• [Work order] In the material below, the lines between the one holding "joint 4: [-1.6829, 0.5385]" and the one holding "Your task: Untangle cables", inclusive, are to be set down word for word. Pictures stay out.

Data supplied section start

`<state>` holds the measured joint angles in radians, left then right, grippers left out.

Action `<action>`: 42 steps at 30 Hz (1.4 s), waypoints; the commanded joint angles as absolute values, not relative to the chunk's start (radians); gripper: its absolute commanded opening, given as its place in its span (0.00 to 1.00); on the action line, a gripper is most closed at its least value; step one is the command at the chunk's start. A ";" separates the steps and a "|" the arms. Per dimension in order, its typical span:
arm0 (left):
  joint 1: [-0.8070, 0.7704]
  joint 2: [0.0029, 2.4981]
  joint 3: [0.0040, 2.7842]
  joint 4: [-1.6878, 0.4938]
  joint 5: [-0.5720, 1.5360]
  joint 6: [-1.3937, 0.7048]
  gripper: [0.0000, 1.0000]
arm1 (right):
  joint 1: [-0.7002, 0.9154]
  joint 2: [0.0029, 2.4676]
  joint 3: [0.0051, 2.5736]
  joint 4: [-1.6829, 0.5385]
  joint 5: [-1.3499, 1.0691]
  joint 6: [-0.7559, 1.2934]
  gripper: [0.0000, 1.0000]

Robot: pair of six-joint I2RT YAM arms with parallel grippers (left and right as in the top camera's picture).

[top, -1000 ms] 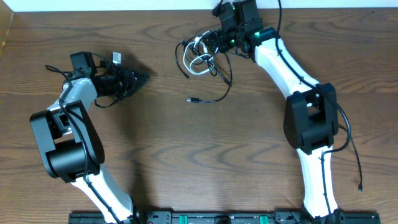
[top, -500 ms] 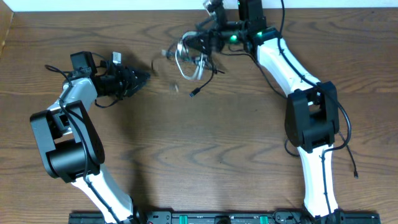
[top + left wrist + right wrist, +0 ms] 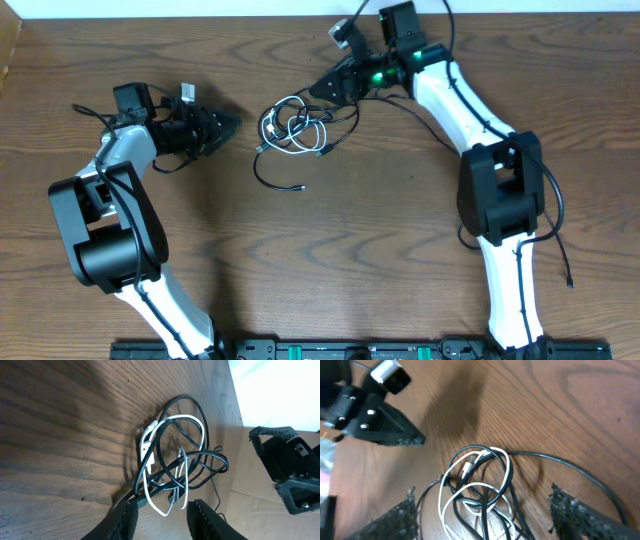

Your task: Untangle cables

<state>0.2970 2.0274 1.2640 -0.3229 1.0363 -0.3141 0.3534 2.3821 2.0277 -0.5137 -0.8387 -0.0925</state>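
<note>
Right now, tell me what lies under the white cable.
Bare wooden table shows beneath most of the white cable. Some strands of the black cables pass under it, others cross over it. In the knot's centre, the overlaps hide which strand is lowest.

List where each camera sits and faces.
Overhead: above the table, looking down; both arms, left claw, right claw, cable tangle between.
Left wrist: low, facing the tangle; own fingers below, right claw beyond.
Right wrist: over the tangle, angled down; own fingers flanking, left claw beyond.
Shared: the tangle.
</note>
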 commanded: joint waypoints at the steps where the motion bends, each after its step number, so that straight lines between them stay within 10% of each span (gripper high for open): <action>1: 0.295 2.027 1.260 -0.320 1.013 -0.306 0.39 | 0.416 2.365 2.043 -0.533 -0.673 -0.052 0.77; 16: 0.295 2.027 1.260 -0.321 0.975 -0.311 0.39 | 0.601 2.376 2.033 -0.472 -0.076 -0.110 0.68; 27: 0.295 2.027 1.260 -0.325 0.974 -0.313 0.39 | 0.596 2.378 2.017 -0.704 -0.059 -0.102 0.17; 35: 0.295 2.027 1.260 -0.325 0.974 -0.313 0.39 | 0.596 2.376 2.028 -0.759 -0.058 -0.131 0.15; 42: 0.295 2.027 1.260 -0.325 0.974 -0.313 0.39 | 0.610 2.348 2.160 -0.751 -0.064 -0.147 0.34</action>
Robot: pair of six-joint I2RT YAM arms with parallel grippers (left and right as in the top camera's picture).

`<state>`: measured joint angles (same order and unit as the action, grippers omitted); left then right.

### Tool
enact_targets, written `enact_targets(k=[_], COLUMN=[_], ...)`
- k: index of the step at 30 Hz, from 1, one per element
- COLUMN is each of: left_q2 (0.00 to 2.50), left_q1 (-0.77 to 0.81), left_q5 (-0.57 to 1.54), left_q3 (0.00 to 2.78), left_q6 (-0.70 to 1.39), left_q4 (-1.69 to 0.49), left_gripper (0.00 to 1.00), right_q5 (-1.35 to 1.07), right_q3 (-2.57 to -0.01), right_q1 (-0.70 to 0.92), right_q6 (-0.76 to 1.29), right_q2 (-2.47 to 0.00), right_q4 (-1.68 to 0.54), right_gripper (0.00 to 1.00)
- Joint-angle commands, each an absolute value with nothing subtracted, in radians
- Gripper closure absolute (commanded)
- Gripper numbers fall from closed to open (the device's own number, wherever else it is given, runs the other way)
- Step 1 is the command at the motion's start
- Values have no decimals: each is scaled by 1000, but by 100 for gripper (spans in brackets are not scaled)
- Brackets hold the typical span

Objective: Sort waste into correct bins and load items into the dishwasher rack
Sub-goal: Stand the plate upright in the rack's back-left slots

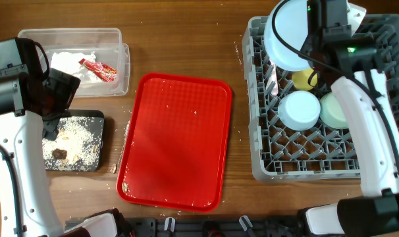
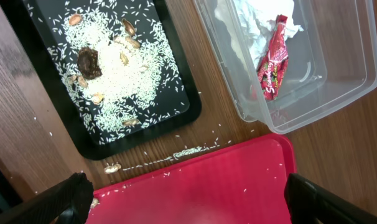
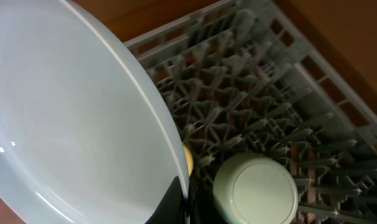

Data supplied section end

• [Exercise answer]
  joint 4: [-1.6829, 0.5385]
  joint 5: [-1.3499, 1.0691]
  joint 6: [-0.7559, 1.2934]
  gripper: [0.0000, 1.0000]

Robot: pair of six-joint I2RT YAM arms with parallel grippers (left and right as in the top camera's picture).

[top, -1000 ms] 
[top, -500 ms] 
[top + left wrist + right wrist, +0 ms] 

Your task: Untangle cables

There is no more to the answer.